Reproduce the entries below exactly, but only from the line containing "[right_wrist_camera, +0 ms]" to the line containing "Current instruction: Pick", inclusive.

▶ RECORDS FOR PROCESSING:

Start of Block

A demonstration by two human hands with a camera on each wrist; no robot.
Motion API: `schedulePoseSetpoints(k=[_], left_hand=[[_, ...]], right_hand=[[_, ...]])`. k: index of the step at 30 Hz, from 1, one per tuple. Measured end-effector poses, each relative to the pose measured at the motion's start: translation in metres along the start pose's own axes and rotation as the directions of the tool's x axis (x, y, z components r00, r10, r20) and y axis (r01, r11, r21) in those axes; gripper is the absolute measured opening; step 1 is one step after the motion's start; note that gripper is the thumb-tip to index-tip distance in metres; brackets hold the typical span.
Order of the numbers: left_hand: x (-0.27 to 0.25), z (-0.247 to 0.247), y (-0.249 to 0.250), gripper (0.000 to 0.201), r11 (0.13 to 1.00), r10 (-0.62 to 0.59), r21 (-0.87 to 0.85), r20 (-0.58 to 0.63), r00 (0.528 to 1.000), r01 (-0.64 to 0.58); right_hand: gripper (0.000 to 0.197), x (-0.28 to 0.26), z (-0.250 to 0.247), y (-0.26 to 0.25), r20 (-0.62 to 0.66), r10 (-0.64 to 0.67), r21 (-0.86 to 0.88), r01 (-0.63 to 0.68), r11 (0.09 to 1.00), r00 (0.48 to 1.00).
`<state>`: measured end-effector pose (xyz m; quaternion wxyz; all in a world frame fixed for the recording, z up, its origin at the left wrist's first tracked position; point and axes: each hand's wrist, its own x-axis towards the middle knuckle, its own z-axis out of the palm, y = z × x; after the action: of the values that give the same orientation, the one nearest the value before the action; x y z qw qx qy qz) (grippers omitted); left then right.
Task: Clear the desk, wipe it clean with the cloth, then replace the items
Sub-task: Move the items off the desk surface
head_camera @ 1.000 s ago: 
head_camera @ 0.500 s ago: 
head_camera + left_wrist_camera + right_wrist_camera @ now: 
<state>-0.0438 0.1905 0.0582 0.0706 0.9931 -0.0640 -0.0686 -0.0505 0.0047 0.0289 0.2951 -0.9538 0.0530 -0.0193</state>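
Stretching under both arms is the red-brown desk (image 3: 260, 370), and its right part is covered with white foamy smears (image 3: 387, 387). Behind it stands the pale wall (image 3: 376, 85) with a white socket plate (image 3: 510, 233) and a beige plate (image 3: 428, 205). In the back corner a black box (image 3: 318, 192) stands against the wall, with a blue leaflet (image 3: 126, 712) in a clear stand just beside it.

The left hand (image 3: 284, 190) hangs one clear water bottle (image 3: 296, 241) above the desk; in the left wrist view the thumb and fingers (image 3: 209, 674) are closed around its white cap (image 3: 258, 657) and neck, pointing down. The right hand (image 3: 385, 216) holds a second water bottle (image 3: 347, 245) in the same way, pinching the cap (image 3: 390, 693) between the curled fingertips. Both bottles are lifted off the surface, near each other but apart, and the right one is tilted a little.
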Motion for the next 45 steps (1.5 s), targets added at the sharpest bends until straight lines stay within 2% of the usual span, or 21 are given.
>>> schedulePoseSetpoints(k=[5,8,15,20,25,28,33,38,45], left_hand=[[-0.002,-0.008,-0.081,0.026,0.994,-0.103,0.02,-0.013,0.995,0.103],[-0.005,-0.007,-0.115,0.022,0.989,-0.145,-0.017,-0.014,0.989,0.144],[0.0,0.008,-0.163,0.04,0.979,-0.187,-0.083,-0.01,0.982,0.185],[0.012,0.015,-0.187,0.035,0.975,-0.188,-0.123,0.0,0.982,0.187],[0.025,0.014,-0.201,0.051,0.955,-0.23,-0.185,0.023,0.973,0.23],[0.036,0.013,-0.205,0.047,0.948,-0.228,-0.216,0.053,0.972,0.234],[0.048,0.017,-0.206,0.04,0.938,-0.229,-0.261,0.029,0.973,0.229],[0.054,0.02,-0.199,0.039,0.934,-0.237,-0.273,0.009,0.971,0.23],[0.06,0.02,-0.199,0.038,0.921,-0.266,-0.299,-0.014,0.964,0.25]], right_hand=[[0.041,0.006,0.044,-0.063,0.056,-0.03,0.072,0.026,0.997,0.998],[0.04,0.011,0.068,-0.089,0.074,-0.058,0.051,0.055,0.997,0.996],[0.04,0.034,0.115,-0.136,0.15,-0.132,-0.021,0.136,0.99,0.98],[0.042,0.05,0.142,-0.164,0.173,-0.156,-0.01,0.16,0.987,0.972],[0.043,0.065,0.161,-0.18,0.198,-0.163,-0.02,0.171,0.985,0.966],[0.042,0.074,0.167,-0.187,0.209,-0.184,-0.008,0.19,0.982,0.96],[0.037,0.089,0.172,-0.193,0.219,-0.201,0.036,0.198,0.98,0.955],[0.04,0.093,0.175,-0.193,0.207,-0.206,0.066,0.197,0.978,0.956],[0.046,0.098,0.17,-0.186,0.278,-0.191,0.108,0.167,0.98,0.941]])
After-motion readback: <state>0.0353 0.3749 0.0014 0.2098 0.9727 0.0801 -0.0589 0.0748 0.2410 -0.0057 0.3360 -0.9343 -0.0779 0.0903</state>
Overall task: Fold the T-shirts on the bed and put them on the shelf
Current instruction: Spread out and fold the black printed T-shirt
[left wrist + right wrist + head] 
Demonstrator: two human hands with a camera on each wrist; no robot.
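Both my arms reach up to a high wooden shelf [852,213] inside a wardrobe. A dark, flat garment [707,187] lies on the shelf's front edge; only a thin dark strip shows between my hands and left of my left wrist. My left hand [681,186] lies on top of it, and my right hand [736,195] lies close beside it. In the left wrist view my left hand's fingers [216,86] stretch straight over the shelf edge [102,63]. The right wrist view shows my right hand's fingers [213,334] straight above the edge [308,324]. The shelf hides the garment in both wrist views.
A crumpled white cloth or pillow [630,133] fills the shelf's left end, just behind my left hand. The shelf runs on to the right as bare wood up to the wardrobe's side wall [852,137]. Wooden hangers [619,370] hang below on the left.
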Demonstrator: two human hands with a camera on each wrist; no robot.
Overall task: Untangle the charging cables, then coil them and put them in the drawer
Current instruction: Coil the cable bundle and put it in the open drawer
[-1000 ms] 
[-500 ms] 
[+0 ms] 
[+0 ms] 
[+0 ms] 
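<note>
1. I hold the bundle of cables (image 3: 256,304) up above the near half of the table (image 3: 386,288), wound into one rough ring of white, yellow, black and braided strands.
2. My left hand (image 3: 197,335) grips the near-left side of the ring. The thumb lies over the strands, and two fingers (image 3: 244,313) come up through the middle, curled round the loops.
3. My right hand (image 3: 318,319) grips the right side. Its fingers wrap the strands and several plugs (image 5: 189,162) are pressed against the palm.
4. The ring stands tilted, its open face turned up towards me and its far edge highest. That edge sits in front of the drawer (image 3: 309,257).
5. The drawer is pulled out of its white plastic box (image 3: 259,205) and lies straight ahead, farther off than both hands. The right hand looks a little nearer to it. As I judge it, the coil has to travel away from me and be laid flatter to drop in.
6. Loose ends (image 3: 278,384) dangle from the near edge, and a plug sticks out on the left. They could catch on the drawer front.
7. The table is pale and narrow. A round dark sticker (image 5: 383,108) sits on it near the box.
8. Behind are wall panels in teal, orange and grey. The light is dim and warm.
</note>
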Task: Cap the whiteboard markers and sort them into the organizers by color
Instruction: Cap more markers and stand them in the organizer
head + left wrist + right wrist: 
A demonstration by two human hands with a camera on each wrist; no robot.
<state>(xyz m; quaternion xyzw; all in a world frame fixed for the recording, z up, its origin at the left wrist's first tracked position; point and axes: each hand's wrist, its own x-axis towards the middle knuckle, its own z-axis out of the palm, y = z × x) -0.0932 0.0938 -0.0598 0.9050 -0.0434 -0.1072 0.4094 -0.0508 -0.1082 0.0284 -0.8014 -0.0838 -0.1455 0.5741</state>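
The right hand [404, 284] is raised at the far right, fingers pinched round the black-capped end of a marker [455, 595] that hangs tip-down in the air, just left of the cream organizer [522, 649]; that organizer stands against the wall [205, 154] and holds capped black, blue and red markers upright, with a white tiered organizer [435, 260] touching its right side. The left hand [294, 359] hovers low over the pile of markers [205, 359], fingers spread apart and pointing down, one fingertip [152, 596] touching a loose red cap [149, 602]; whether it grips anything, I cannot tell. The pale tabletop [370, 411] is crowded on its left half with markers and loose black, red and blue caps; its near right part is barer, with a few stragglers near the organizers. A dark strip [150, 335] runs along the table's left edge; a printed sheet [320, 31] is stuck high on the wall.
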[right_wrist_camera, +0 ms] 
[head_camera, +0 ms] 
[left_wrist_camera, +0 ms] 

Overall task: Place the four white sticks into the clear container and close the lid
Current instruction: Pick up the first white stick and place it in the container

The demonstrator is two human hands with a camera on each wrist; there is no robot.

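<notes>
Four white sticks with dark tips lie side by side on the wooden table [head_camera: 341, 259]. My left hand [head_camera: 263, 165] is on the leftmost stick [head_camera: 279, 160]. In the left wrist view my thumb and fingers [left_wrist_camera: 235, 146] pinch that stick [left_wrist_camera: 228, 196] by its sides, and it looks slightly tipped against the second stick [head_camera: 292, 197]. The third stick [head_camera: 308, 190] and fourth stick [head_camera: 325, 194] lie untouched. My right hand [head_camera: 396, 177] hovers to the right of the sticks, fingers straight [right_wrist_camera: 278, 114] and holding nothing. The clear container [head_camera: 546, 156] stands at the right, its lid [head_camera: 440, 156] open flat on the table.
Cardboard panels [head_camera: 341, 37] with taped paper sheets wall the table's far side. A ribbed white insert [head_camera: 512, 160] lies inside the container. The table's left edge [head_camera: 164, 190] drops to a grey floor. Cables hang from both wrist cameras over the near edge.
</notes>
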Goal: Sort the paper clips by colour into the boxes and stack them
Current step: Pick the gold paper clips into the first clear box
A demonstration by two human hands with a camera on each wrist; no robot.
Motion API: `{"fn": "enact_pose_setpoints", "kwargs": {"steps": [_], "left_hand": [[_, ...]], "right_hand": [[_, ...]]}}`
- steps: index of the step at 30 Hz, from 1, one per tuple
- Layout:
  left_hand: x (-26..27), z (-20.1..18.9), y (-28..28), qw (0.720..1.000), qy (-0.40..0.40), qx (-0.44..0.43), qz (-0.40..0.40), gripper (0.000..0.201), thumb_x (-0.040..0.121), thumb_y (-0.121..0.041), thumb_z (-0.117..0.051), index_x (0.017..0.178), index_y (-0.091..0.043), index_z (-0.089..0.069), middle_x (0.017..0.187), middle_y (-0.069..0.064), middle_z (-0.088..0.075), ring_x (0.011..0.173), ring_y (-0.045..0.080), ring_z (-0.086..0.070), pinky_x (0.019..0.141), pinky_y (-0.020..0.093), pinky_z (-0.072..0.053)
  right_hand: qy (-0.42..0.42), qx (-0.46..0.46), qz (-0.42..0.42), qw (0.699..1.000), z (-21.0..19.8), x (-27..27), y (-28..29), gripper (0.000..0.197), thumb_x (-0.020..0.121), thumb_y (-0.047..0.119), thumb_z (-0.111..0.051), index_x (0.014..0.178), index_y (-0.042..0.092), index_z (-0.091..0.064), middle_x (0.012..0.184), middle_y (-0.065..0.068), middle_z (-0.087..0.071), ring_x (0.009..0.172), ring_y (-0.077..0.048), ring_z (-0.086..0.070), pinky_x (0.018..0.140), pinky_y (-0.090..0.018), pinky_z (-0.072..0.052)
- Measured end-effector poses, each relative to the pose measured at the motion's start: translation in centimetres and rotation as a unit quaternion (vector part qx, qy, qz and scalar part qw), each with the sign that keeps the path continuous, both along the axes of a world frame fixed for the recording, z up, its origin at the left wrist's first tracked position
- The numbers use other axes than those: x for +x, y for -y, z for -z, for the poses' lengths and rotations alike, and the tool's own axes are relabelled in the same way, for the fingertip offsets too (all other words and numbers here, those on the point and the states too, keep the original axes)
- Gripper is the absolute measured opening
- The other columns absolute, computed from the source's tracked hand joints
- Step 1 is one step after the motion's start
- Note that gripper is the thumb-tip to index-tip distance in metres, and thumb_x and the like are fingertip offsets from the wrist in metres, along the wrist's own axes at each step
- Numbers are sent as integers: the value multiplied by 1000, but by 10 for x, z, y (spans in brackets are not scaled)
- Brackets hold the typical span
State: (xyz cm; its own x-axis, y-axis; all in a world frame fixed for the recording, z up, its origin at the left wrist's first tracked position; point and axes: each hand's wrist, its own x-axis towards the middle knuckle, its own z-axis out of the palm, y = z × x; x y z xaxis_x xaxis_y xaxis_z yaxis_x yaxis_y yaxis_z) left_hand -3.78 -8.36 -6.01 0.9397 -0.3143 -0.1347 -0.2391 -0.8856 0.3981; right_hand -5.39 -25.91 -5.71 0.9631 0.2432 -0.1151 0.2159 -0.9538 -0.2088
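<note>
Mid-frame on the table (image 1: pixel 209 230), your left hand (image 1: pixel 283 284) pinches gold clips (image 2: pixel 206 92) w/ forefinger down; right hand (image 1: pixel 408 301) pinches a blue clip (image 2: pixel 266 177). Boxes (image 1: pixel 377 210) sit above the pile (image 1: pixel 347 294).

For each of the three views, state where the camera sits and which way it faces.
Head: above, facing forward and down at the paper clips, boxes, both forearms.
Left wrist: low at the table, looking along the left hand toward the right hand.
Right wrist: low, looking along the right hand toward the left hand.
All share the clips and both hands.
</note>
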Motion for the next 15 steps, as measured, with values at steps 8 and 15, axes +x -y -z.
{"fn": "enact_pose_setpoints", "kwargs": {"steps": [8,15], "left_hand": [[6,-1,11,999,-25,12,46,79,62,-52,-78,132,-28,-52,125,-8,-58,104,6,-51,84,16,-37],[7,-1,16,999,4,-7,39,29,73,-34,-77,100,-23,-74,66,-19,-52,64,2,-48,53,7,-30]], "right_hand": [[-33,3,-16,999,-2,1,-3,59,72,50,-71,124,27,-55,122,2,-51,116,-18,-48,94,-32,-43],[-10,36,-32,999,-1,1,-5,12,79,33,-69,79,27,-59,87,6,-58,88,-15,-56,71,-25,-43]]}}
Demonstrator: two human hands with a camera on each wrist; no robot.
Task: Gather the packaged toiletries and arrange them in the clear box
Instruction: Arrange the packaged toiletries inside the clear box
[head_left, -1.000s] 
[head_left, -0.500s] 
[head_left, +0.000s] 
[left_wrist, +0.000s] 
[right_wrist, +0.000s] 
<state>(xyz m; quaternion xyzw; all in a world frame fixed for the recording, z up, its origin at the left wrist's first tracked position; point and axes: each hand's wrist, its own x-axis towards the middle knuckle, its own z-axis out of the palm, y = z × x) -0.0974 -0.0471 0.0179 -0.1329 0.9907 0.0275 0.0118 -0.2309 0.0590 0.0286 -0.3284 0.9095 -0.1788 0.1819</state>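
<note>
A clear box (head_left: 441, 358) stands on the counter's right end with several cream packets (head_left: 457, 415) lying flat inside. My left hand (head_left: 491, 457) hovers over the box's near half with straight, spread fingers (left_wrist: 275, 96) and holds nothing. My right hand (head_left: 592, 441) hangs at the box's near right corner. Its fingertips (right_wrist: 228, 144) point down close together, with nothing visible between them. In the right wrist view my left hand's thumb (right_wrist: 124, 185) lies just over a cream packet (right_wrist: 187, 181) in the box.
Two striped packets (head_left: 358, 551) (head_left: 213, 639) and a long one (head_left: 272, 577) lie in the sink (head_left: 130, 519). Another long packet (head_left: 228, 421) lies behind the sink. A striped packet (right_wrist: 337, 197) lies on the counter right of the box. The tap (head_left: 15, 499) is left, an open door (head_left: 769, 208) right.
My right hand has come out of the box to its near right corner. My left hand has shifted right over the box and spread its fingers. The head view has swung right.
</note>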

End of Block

▶ EXERCISE ANSWER:
[right_wrist_camera, +0 ms] 
[head_camera, +0 ms] 
[left_wrist_camera, +0 ms] 

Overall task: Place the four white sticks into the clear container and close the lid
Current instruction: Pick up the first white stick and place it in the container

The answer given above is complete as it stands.